Screenshot of Google News UK
Google has again refused to make use of a technology that a consortium of publishers' groups claim could end disputes between news providers and search engines over content use.

The Automated Content Access Protocol (ACAP) is a joint venture between WAN, the European Publishers Council (EPC), the International Publishers Association (IPA) and the European Newspapers Association (ENPA), that they claim would allow search engines to better recognise the terms and conditions of specific publishers sites and pages.

Rob Jonas, Google's head of media and publishing partnerships in Europe, told the Guardian Media Summit today he was satisfied with the performance of the existing robots.txt terms and conditions protocol used by Google.

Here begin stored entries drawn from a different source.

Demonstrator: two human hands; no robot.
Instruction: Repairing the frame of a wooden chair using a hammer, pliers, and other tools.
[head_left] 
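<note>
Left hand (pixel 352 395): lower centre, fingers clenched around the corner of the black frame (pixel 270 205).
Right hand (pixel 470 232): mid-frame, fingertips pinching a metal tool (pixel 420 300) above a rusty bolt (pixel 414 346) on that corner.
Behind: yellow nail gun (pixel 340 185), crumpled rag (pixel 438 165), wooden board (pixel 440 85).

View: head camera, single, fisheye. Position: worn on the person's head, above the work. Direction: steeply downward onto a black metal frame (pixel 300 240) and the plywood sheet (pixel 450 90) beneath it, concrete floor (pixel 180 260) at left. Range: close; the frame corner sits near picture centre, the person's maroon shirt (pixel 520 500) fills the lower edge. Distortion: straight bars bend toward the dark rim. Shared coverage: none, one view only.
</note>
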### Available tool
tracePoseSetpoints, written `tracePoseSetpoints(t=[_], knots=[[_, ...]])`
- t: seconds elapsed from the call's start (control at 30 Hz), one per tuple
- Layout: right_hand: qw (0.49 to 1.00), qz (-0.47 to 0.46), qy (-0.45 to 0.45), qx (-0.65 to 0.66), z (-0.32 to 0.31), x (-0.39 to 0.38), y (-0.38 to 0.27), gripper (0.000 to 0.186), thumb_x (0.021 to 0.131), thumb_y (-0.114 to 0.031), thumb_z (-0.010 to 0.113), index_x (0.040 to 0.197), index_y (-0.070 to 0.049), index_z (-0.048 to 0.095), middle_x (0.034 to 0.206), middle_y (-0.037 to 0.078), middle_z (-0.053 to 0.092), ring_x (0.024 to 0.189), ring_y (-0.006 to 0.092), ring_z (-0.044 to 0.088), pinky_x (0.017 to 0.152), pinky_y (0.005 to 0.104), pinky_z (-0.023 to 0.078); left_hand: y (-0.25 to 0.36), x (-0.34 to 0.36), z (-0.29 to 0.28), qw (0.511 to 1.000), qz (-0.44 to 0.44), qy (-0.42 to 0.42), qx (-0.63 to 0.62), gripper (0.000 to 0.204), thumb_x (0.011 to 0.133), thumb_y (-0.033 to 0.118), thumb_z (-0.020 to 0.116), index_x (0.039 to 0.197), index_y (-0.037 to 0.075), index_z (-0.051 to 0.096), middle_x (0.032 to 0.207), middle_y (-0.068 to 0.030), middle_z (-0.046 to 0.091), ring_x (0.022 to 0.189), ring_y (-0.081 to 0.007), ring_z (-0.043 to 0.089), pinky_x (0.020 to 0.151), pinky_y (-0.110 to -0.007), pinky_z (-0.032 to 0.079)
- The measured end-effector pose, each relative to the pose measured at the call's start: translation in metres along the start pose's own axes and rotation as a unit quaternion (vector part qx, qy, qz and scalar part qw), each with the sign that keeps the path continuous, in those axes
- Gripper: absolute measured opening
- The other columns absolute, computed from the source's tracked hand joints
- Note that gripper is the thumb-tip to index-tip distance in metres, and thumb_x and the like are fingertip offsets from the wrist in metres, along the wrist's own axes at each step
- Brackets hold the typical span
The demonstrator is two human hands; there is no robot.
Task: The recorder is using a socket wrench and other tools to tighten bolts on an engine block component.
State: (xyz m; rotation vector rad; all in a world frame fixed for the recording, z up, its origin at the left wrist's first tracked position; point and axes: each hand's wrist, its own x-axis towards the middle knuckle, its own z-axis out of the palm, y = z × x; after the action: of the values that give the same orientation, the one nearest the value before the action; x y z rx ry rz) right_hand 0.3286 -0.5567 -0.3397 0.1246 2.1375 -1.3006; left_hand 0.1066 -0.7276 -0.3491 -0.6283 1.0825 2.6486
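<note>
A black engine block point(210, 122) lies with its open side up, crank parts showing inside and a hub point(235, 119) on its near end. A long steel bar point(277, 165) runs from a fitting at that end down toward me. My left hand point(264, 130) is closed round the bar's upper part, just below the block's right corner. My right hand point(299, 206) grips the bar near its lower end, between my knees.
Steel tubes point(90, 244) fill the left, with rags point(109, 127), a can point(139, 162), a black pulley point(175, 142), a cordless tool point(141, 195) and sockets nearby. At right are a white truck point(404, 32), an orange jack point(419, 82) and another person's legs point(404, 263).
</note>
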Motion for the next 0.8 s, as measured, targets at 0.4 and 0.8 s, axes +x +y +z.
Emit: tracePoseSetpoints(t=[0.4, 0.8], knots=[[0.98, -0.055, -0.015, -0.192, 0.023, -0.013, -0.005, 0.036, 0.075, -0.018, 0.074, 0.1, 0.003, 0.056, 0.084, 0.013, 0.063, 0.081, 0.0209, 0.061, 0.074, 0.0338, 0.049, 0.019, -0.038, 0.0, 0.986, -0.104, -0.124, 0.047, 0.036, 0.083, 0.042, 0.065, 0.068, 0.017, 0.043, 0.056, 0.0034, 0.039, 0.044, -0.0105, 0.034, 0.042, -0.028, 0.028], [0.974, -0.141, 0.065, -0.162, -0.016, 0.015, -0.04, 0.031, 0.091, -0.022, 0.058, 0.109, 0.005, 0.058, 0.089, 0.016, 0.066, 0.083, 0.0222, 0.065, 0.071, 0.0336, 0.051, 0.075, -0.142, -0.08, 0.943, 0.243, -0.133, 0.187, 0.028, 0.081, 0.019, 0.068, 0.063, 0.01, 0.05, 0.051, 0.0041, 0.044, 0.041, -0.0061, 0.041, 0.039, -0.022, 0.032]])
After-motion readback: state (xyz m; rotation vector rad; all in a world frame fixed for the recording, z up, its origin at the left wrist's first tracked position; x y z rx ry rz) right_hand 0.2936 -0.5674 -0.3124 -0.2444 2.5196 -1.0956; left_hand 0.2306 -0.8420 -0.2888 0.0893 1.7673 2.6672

Representatives from WAN have previously urged Google - and other major search engines - to participate in the project, describing their lack of involvement as 'somewhat troubling'.

Jonas said that while Google was involved in working groups on the ACAP project, the company was not yet looking to implement the system.

"The general view is that the robots.txt protocol provides everything that most publishers need to do. Until we see strong reasons for improving on that, we think it will get every one where they need to be," said Jonas, in his keynote address to the conference.

His views echoed those of Dan Crow, product manager of crawl systems at Google, who told Journalism.co.uk last June that robots.txt was sufficient as an industry standard and should not be replaced by ACAP.

Timesonline is the only publisher to have so far implemented the new protocol after its official launch in New York last November.